Aqa 8525 TG Rle

Download as pdf or txt
Download as pdf or txt
You are on page 1of 6

Teaching guide: Run-length encoding (RLE)

This teaching guide is designed to help you teach Run-length encoding from our GCSE
Computer Science specification (8525). It is not prescriptive; it simply gives you some
teaching ideas that you can adapt to the needs of your students.

Run-length encoding (RLE) is a form of lossless compression


RLE is a simple method of compressing data by specifying the number of times a character or
pixel colour repeats followed by the value of the character or pixel. The aim is to reduce the
number of bits used to represent a set of data. Reducing the number of bits used means that it
will take up less storage space and be quicker to transfer.
There are many different compression methods. Compression methods can be categorised as
being lossless or lossy.

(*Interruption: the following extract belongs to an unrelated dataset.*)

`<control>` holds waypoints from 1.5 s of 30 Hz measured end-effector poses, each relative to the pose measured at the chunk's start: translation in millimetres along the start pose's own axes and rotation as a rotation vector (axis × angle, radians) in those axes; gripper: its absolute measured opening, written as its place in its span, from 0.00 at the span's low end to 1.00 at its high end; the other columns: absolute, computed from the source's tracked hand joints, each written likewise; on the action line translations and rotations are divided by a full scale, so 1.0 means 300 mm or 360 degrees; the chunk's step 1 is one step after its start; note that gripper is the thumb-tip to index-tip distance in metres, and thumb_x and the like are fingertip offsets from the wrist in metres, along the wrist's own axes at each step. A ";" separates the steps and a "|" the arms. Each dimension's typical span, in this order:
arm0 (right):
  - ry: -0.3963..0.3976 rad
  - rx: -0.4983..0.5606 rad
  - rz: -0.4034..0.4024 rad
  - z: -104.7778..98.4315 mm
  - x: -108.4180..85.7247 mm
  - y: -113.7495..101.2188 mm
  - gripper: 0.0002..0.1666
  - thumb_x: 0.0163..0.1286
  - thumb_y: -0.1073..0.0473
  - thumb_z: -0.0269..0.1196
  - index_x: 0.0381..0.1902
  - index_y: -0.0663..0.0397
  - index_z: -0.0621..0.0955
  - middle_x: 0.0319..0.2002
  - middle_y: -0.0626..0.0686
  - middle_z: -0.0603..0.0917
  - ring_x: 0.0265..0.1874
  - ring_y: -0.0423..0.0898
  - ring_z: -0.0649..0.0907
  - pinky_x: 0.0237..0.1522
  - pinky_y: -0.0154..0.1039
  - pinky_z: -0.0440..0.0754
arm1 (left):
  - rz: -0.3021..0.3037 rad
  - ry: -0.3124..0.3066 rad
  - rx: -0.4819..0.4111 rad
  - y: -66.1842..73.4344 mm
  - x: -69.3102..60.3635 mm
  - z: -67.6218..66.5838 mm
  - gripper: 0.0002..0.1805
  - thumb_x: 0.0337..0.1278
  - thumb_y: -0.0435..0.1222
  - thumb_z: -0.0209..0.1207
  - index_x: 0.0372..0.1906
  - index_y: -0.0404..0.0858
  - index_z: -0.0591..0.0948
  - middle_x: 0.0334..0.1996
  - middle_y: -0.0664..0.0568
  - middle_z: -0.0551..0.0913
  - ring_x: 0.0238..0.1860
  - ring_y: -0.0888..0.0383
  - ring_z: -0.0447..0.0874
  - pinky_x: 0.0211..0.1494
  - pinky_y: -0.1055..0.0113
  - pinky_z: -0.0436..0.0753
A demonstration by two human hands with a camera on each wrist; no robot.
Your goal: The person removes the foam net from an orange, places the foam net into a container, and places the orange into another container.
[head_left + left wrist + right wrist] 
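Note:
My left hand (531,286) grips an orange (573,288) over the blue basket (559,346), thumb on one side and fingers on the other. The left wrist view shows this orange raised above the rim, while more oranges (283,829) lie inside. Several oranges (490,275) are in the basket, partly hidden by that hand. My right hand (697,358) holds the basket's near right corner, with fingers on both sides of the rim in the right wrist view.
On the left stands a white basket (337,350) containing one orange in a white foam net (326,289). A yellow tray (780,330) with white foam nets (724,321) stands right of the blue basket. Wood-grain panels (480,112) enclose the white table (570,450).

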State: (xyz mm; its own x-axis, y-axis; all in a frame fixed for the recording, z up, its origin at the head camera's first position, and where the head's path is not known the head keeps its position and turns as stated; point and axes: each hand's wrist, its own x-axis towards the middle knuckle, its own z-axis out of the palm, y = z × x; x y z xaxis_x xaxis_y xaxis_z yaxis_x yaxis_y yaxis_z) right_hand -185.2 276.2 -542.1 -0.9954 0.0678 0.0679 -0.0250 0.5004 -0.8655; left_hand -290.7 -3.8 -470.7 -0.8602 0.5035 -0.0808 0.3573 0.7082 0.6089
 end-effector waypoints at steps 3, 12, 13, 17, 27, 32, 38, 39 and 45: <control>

With a lossless compression method the original data can be restored
exactly as it was before it was decompressed, whereas when a lossy compression method is
used some of the original data is lost during the compression process and cannot be restored
when the data is decompressed.
There are times when lossy compression is the best choice – either when a significantly
smaller file size is desired or if the data loss is not noticeable, eg there are many sounds that
people cannot hear and if compression results in the loss of some of these sounds then the
data loss is not important.
Lossy compression can often compress the data further than lossless compression (ie lossy
compression results in fewer bits being used).
For text files and programs it is critical that not even a single bit of data is lost and therefore a
lossless compression method must be used.

RLE for text data


The process involves going through the text and counting the number of consecutive
occurrences of each character (called "a run"). The number of occurrences of the character
and the character itself are then stored in pairs.
Example:
aaaabbbbbbcddddd
There are 16 characters in the example so 16 bytes (assuming Extended ASCII is being used)
are needed to store these characters in an uncompressed format:

Example as ASCII:
97 97 97 97 98 98 98 98 98 98 99 100 100 100 100 100

© AQA 2020 1 of 6
RLE can be used to store that same data using fewer bytes. There are four consecutive
occurrences of the character 'a' followed by six consecutive occurrences of 'b', one 'c' and
finally five consecutive occurrences of 'd'. This could be written as the following sequence of
count-character pairs:
Run-length encoding for the above example:
(4, a)(6, b)(1, c)(5, d)
So, if the text aaaabbbbbbcddddd is compressed using RLE, storing each count in binary
in a single byte, we would end up with:
04 97 06 98 01 99 05 100
As we can see, this compressed version only requires 8 bytes – a reduction from the original
16 bytes.
Text that contains characters with a high frequency of repetition can be compressed efficiently.
Text with few repetitions, ie more random text, will not compress well and can even result in
the compressed version using more storage space than the uncompressed version.
A possible solution to this is to use a special byte value that ‘flags’ when a run is going to
occur. This does mean though that any run of bytes automatically has an additional byte
added to it. When there is no flag, the next byte(s) are taken as their face value and with a run
of 1.

© AQA 2020 2 of 6
Example
Uncompressed text
aaaaaaaaaabbbbbbececececececdddddddddddddddecb (46 bytes)
RLE count-character pairs
(10, a)(6, b)(1, e)(1, c)(1, e)(1, c)(1, e)(1, c)(1, e)
(1, c)(1, e)(1, c)(1, e)(1, c)(15, d)(1, e)(1, c)(1, b)
No Flag RLE
10 97 06 98 01 101 01 99 01 101 01 99 01 101 01 99 01 101 01
99 01 101 01 99 01 101 01 99 15 100 01 101 01 99 01 98(36 bytes)
Flag (value 255) RLE
255 10 97 255 06 98 101 99 101 99 101 99 101 99 101 99 101 99
255 15 100 101 99 98 (24 bytes)
An algorithm to decompress an RLE sequence stored in the array RLE would look like this:
index ← 0
WHILE index < LEN(RLE)
IF RLE[index] = 255 THEN
count ← RLE[index + 1]
character ← CODE_TO_CHAR(RLE[index + 2])
FOR i ← 1 TO count
OUTPUT character
ENDFOR
index ← index + 3
ELSE
OUTPUT CODE_TO_CHAR(RLE[index])
index ← index + 1
ENDIF
ENDWHILE

RLE for bitmapped image data


RLE for bitmapped image compression works in the same way as text compression. The
effectiveness depends on the image being compressed; images with long runs of pixels of the
same colour will provide a higher compression ratio (uncompressed size / compressed size)
than images that have frequently changing colours.
There are several ways of using RLE on bitmapped images: bit level RLE, byte level RLE and
pixel level RLE.

Bit Level RLE (for black and white images)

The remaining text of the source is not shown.